È stato ordinato ieri pomeriggio, in una cattedrale di Cremona gremita e battuta dalla pioggia, il nuovo arcivescovo di Ferrara-Comacchio, mons. Gian Carlo Perego. Per lui tanta memoria e qualche lacrima.
Come quelle provocate dal ricordo della casa familiare, ad Agnadello, paesino della campagna cremonese. A testimonianza di quella fase della vita del nuovo arcivescovo la mamma, seduta in prima fila in Cattedrale. E poi l’oratorio – «una seconda casa» – e le prime esperienze da chierichetto, accompagnando don Luigi, il parroco locale, nella visita alle famiglie. Gesti di carità che in futuro sarebbero rimasti nel suo cuore e nella sua esperienza di pastore. Una su tutte, quella fatta alla metà degli anni Ottanta alla parrocchia del Cambonino, periferia di Cremona. Quasi una terra di missione, «senza chiesa e senza oratorio, ma con tanti ragazzi e giovani: una palestra di vita». Sono gli anni del vescovo Enrico Assi, un modello cui ispirarsi.

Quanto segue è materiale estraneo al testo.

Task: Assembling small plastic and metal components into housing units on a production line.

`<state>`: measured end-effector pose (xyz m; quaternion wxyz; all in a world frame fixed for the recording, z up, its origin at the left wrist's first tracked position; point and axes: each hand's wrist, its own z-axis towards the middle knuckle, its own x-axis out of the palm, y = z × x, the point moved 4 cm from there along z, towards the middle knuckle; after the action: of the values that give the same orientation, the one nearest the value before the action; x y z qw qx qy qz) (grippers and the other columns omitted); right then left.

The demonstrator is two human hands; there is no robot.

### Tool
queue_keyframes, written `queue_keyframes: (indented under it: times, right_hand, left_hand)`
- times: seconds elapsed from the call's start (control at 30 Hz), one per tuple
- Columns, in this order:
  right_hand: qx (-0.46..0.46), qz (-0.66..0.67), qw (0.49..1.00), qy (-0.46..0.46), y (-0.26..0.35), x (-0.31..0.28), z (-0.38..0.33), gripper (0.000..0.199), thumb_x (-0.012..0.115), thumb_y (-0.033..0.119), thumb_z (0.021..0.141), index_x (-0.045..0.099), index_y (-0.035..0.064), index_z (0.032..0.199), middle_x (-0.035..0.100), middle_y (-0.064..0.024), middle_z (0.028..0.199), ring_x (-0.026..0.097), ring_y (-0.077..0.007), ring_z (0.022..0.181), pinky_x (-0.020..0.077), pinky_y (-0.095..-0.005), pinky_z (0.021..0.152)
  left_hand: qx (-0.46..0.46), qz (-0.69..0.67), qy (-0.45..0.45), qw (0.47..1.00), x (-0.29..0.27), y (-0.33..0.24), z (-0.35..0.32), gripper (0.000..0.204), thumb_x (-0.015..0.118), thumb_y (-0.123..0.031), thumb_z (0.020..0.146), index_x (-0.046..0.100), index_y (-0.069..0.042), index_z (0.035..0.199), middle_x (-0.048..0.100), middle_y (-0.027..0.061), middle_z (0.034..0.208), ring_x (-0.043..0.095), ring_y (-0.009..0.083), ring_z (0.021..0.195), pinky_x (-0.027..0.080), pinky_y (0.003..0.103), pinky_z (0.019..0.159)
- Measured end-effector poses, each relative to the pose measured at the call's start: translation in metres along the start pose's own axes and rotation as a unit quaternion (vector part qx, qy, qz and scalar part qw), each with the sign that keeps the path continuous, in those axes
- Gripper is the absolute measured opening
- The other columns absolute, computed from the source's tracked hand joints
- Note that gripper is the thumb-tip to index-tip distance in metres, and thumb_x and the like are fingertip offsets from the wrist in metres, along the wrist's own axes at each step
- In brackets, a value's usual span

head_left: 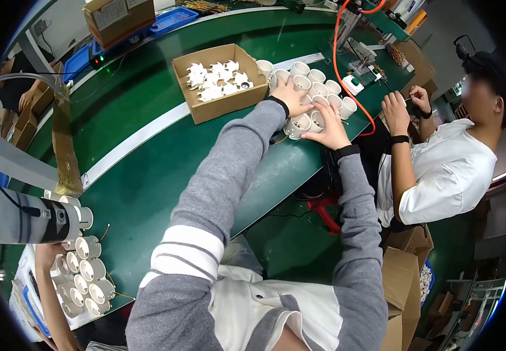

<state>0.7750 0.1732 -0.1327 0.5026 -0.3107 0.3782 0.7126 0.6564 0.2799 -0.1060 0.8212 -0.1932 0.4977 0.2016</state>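
Note:
Both my arms in grey sleeves reach far forward over a green worktable point(147, 181). My left hand point(291, 93) lies on a cluster of several white cup-shaped housings point(317, 88), fingers spread over them. My right hand point(326, 126) presses against the near side of the same cluster, touching a white housing point(298, 124) at the table edge. Whether either hand grips one piece I cannot tell. An open cardboard box point(220, 108) with several white spiky plastic parts point(218, 79) stands just left of my left hand.
A person in a white shirt point(452, 169) sits at the right, hands point(405, 105) working near an orange cable point(340, 64). More white housings point(86, 275) are grouped at the lower left beside another person's arm point(54, 292). Cardboard boxes point(405, 275) stand by my right elbow; blue trays point(171, 20) lie at the back.

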Motion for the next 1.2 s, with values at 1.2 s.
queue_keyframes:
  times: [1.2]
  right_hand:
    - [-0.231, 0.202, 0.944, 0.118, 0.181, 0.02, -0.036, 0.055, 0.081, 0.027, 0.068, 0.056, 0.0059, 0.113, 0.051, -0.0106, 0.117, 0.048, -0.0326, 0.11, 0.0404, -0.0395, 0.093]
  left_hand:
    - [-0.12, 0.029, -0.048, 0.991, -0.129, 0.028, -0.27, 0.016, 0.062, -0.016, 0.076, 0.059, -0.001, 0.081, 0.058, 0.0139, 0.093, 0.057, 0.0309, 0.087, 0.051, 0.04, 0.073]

Di storia e memoria parla anche lo stemma di mons. Perego, nel quale, accanto ai simboli dei patroni della Chiesa di Ferrara e Comacchio, campeggia il motto “Gaudium et spes”: un chiaro rimando alla dottrina del Concilio Vaticano II, che dice già di un programma di governo, ma anche del documento conciliare che più di ogni altro è un punto di riferimento per la pastorale migratoria. Un altro elemento cardine, c’è da scommetterci, del nuovo corso della diocesi di Ferrara-Comacchio del dopo Negri.
Un impegno esemplificato anche dalla consegna a mons. Perego, durante la cerimonia di ordinazione, del pastorale che fu di mons. Geremia Bonomelli, vescovo di Cremona e soprattutto degli emigranti italiani, per i quali alla fine dell’Ottocento fonda un’Opera che ne garantisca l’assistenza spirituale e sociale anche dopo l’espatrio.
Non solo ricordi da mettere nel proprio bagaglio – una vita in due valigie, come nel libro scritto per la Migrantes dalla giornalista Anca Martinas – ma anche qualcosa da lasciare ad una Chiesa, quella di Cremona, dalla quale mons. Perego sente di aver ricevuto tanto. Un dono singolare, che dice della passione del nuovo arcivescovo per lo studio e i libri: una “Vita di sant’Omobono”, patrono di Cremona, pubblicata a Madrid nel 1719. Un’opera meritevole di studi più approfonditi e per mancanza di tempo mai del tutto completati dal nuovo arcivescovo, per i quali il testimone passa ora alla diocesi retta da mons. Napolioni. Un piccolo pezzo di storia dal quale separarsi, che verrà presto colmato dalle tante storie nella nuova diocesi. Per parte loro, a giudicare dalle voci che corrono fra i banchi della Cattedrale, i nuovi fedeli sono impazienti di iniziare a scriverle.